Nachhaltige Arbeitsmoral
Knapp ein Drittel aller Arbeitnehmer leidet unter Stresssymptomen und Rückenschmerzen. Diese Zahlen sind auch wirtschaftlich gesehen eine Katastrophe, denn nur wer kreativ, motiviert und zufrieden ist, erbringt Spitzenleistungen. Die Identifikation der Mitarbeiter mit dem Unternehmen ist die Grundlage für Innovation, Produktivität und Qualität; deshalb investieren erfolgreiche Unternehmen in die Gesundheit und die Fähigkeiten ihrer Mitarbeiter. Investitionen in Humankapital betreffen die folgenden Bereiche:
- Arbeitsumgebung: Licht, Raumklima und Mobiliar passen sich den Bedürfnissen der Mitarbeiter an. Es gibt Frei- und Bewegungsräume, Ruhe- und Trainingszonen. Gesunde Ernährung wird gefördert, z. B. durch das Angebot im Betriebsrestaurant.
- Familienfreundlichkeit: Flexible Arbeitszeitmodelle, Heimarbeit und Kinderbetreuung sind immer häufiger. Außerdem steht die aktive Wiedereingliederung von Mitarbeitern nach einer familienbedingten Auszeit ganz oben auf der Prioritätenliste.
- Betriebliches Gesundheitsmanagement: Beispiele hierfür sind regelmäßige medizinische Check-ups, Fitnessangebote und Initiativen wie ein „Health Day“, der von Psychologen und Sportwissenschaftlern geleitet wird.

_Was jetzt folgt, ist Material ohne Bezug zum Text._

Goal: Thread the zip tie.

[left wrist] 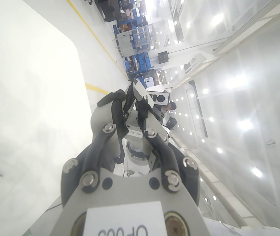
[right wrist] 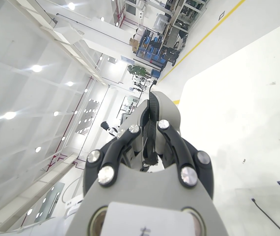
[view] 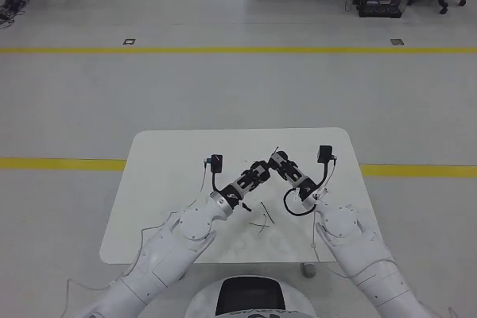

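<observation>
1. The right tool is clamped fully shut on the zip tie. The black strap is pinched flat in its grip, and a short end curls out just past the tips.
2. The two tools meet nose to nose above the tabletop, about 1 o'clock from its centre. The left tool comes in from 7 o'clock and the right from 5, so the tie sits up there in the air, off the surface.
3. For the left tool, I cannot tell whether it is open or closed, or whether it has hold of anything.
4. On handling, the strap looks feather-light, thin, smooth and springy, so it will likely bend and flick rather than push straight. I'd grip close to the tail so the free end stays short and stiff. The head is best held by its sides, leaving the slot clear.
5. The head and its slot are hard to make out. From above the strap is only a hairline, and the arm hides how much of it trails behind the grip.
6. Spare ties lie flat at about 5 o'clock from centre, apart from both tools.
</observation>
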`<control>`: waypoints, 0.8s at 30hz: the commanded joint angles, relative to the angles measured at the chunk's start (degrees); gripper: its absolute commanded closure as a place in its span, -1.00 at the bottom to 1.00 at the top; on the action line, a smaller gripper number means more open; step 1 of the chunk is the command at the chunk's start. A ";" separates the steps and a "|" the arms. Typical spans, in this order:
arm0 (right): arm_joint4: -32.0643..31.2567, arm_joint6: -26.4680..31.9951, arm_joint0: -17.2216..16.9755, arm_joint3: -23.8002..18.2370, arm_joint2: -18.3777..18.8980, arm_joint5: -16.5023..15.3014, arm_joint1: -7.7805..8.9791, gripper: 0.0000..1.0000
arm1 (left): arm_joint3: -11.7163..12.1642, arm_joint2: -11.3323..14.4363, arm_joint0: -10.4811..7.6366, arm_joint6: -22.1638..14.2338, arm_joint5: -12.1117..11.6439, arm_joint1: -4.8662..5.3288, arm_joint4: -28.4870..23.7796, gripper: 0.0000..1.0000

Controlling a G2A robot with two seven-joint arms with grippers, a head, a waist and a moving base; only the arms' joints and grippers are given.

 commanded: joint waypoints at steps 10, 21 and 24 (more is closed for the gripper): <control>0.35 1.13 -0.31 -0.33 0.59 0.00 -0.38 1.00 | 0.36 -0.20 0.03 -0.07 0.05 -0.30 0.14 0.78; 0.12 1.86 -0.56 -0.35 1.13 0.00 -0.76 1.00 | 0.54 -0.54 0.16 -0.28 0.04 -0.54 0.30 1.00; 0.14 2.22 -0.60 -0.35 1.22 0.00 -0.84 1.00 | 0.62 -0.68 0.18 -0.33 0.02 -0.58 0.30 1.00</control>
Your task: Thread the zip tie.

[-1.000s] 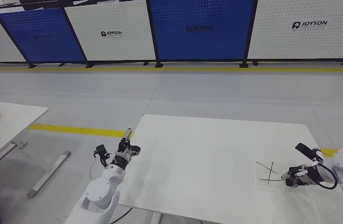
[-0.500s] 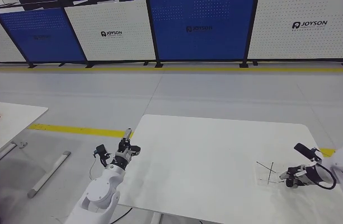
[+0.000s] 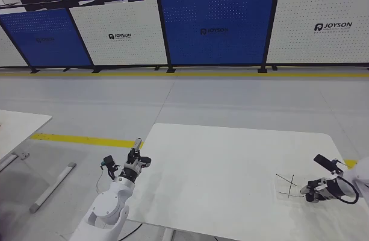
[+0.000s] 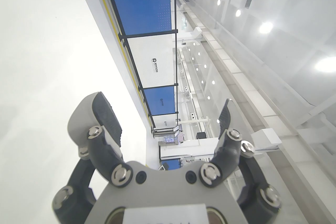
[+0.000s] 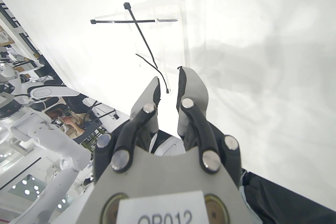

„Jedes Projekt, das positive ökologische und soziale Ergebnisse hervorbringt, muss auch ökonomisch positive Effekte haben.“
Sozial und ökologisch nachhaltige Verhaltensweisen sind eng miteinander verknüpft. Lassen Sie Ihre Mitarbeiter am Wandel teilhaben. Sie sollen eigene Ideen und Konzepte für nachhaltige Prozesse und Produkte umsetzen: Geräte ausschalten, Papier beidseitig bedrucken, Treppen steigen statt den Aufzug nehmen, mit dem Rad und öffentlichen Verkehrsmitteln ins Büro fahren oder sich an Carsharing-Initiativen beteiligen. Eine weitere Möglichkeit ist die Kompensation: Individuen, Unternehmen oder Organisationen berechnen die durch sie verursachten Emissionen und kompensieren sie durch die Förderung von Projekten, die klimaschädliche Emissionen verhindern, reduzieren oder absorbieren.